How It Works in Practice

Defence starts by separating untrusted language from trusted execution. The model may parse the prompt, but it should not directly decide whether a tool call, secret retrieval, or data export is allowed. Instead, every sensitive action needs a runtime policy check that evaluates the request context, the caller identity, the target resource, and the agent’s current task. That is where intent-based authorisation is becoming more useful than static RBAC, because autonomous agents do not follow one predictable path.

For practical implementation, teams should combine input validation, tool allowlisting, output filtering, and explicit policy enforcement. A secure design usually includes:

JIT credential provisioning so the agent gets only the access needed for the current task.

Short-lived secrets and workload identity so access can be revoked quickly if the agent is manipulated.

Policy-as-code checks at the tool gateway, not only in the application layer.

Segmentation between the model, orchestration layer, and production systems.
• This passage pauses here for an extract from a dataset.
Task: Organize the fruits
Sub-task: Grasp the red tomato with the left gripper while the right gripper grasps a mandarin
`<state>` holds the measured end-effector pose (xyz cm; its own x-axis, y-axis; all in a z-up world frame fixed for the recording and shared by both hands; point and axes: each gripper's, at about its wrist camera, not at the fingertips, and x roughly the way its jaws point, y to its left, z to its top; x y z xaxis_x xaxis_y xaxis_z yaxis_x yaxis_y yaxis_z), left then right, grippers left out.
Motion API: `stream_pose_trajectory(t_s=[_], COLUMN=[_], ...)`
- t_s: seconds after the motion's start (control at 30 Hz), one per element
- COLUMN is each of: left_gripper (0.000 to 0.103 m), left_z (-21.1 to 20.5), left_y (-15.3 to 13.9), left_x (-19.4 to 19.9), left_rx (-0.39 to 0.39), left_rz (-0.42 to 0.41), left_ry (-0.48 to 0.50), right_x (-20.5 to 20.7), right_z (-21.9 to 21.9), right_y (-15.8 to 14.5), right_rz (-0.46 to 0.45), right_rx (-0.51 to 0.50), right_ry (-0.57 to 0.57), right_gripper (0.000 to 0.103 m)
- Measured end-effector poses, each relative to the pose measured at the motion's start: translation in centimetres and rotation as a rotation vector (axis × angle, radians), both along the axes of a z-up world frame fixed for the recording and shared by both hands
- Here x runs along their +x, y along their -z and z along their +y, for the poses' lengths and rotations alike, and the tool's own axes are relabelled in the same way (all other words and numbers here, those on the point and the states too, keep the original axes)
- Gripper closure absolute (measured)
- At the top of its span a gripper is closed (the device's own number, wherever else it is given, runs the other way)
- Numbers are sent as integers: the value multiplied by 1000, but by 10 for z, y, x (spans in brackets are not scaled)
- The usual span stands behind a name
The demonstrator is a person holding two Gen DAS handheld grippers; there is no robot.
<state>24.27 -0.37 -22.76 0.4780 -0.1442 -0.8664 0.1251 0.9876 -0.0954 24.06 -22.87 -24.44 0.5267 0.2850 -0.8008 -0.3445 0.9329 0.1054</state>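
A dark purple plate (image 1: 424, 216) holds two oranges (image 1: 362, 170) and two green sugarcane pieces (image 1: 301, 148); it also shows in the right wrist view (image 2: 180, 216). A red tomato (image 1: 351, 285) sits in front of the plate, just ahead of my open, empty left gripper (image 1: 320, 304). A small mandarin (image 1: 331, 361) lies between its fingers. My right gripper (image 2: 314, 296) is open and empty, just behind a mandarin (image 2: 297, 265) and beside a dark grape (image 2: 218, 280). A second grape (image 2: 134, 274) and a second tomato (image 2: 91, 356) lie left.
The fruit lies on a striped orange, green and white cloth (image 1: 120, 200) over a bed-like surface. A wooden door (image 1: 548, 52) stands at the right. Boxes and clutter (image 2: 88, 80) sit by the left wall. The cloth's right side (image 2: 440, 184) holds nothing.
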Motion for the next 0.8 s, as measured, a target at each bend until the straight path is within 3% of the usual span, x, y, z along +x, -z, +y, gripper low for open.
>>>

Logging that captures prompt, tool call, policy decision, and resulting action for incident review.

This aligns with the direction in the OWASP Agentic AI Top 10, and with NHI guidance that treats identity, secrets, and privilege as the real choke points. The key lesson from NHIMG’s OWASP Agentic Applications Top 10 is that a prompt can become an attack only when the surrounding control plane is willing to trust it. These controls tend to break down in multi-agent environments with shared memory and broad API permissions because one compromised agent can chain tool calls across systems.

Common Variations and Edge Cases

Tighter prompt and tool controls often increase latency and operational overhead, so organisations have to balance safety against usability and automation speed. There is no universal standard for this yet, especially where teams want autonomous agents to complete multi-step work without constant human review.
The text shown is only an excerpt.